Monday, June 20, 2011

Mortgage Refinancing to Take Advantage of Lower Mortgage Rates


Mortgage refinance is a loan taken to pay off the first loan on the same asset or property. If a person has a loan with fixed mortgage rates, then he will be paying more interest on the loan. In that case, he can take a new loan with lower interest rates or floating rates to pay off the first one. Mortgage refinancing help the borrowers to lower the monthly payments and thereby save some money for them to spend or invest. So refinancing helps you to reduce the monthly payments. More than 70% of the mortgage market in USA is running with mortgage refinancing.

You have to consider mortgage refinancing seriously to avoid more interest on your mortgage rates and losing your home to the bank. In mortgage refinance market there are two kinds of approaches. One is to work with a mortgage broker and other is to do your own research online. Mortgage brokers have a good knowledge on promotions, different offers and current mortgage rates. Select a good broker who is referred by others or by online research. You can also find the offers, promotions and market rate by researching online. Online research also helps you to compare prices of different mortgage websites. By doing this, you will get an overall picture of the market, but have to spend a lot of time to select the best one suited for you.

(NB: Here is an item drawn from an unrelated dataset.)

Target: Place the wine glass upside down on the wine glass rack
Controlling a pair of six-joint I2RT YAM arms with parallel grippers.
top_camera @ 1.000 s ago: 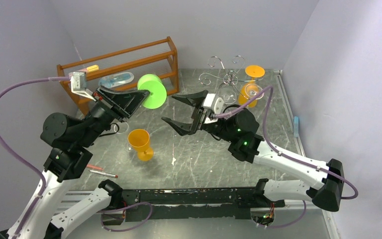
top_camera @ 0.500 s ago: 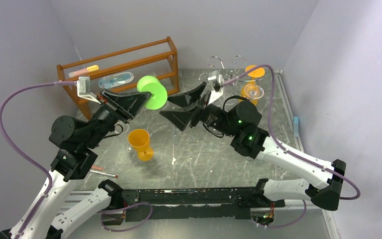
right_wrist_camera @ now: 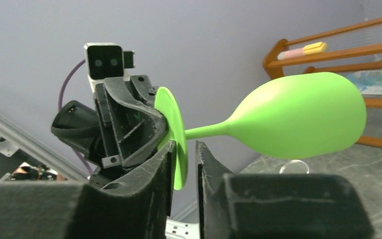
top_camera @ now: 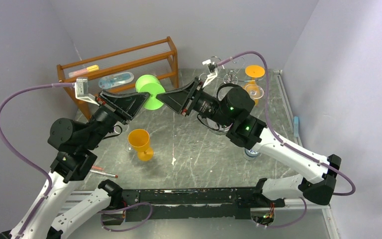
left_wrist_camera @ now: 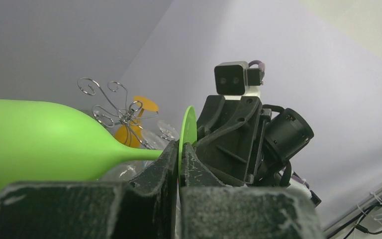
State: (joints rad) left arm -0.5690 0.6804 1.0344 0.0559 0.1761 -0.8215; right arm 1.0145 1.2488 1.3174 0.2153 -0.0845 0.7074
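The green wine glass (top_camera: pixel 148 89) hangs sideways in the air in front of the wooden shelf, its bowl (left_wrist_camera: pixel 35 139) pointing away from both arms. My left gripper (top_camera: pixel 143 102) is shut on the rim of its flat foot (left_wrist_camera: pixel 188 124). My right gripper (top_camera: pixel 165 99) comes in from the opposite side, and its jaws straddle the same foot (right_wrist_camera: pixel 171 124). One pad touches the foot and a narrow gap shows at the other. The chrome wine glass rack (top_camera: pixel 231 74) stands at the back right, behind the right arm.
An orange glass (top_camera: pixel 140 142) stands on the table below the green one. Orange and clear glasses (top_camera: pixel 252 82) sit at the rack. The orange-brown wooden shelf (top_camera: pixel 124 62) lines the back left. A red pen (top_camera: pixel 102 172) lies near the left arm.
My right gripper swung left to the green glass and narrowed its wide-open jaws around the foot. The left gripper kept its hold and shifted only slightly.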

You can also consider a longer tenure to pay off the loan taken through mortgage refinancing to reduce the monthly payments. Even though you have the benefit of lower mortgage rates, you have the responsibility of loan payment for a longer duration. Getting a mortgage refinance will be difficult when you have some credit issues. So you have to sort out all the issues before applying for a new loan with lower mortgage rates. It is always better to refinance your property, when you have some equity on your property. Before going for the option of mortgage refinance, you must have a minimum of 10-15% as your own property. You can apply for mortgage refinancing even with 5% equity value, but have to pay more money to get the loan.

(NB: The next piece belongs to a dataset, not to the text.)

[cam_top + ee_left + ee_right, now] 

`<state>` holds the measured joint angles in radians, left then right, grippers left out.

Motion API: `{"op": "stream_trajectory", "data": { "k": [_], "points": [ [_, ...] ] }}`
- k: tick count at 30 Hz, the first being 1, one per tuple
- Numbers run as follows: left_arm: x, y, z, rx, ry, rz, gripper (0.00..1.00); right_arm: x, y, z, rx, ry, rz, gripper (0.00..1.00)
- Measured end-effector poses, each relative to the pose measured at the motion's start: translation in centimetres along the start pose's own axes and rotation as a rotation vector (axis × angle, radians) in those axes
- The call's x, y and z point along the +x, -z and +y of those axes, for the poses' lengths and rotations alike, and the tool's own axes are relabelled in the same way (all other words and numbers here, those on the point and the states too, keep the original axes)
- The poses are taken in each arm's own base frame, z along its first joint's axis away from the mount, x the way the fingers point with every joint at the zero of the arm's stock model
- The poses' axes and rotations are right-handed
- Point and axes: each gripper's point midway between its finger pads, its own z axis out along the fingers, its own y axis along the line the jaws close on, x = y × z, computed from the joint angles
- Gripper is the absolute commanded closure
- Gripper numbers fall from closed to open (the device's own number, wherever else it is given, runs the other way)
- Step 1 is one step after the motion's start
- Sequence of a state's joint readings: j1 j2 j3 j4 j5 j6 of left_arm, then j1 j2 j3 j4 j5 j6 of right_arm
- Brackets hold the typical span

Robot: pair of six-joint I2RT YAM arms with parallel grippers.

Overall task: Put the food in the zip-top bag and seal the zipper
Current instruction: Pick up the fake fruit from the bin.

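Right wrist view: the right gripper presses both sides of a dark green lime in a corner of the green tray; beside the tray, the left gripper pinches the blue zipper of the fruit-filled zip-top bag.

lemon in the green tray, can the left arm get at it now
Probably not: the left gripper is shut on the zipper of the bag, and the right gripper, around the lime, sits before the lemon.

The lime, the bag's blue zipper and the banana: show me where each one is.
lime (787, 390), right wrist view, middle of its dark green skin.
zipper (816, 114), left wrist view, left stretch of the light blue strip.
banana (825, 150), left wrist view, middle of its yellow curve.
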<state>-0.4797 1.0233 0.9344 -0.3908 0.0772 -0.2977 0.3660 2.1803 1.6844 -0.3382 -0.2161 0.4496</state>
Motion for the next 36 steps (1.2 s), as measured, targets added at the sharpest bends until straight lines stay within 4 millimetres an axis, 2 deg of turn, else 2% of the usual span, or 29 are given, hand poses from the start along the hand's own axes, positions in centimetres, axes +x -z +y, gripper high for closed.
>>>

Never refinance your property when the value of the property is going down. Since the loan is provided to the current value, mortgage refinance also will be lower to the original loan amount. Mortgage refinancing fee varies from lender to lender and state to state. In most cases, you have to pay at least 3-6% of the outstanding principal amount as refinancing fees. This cost is in addition to the prepayment penalties or other costs such as insurance, tax, legal, moving costs, inspection, appraisal etc. Getting lower mortgage rates through mortgage refinancing is a great option for saving some money for your future.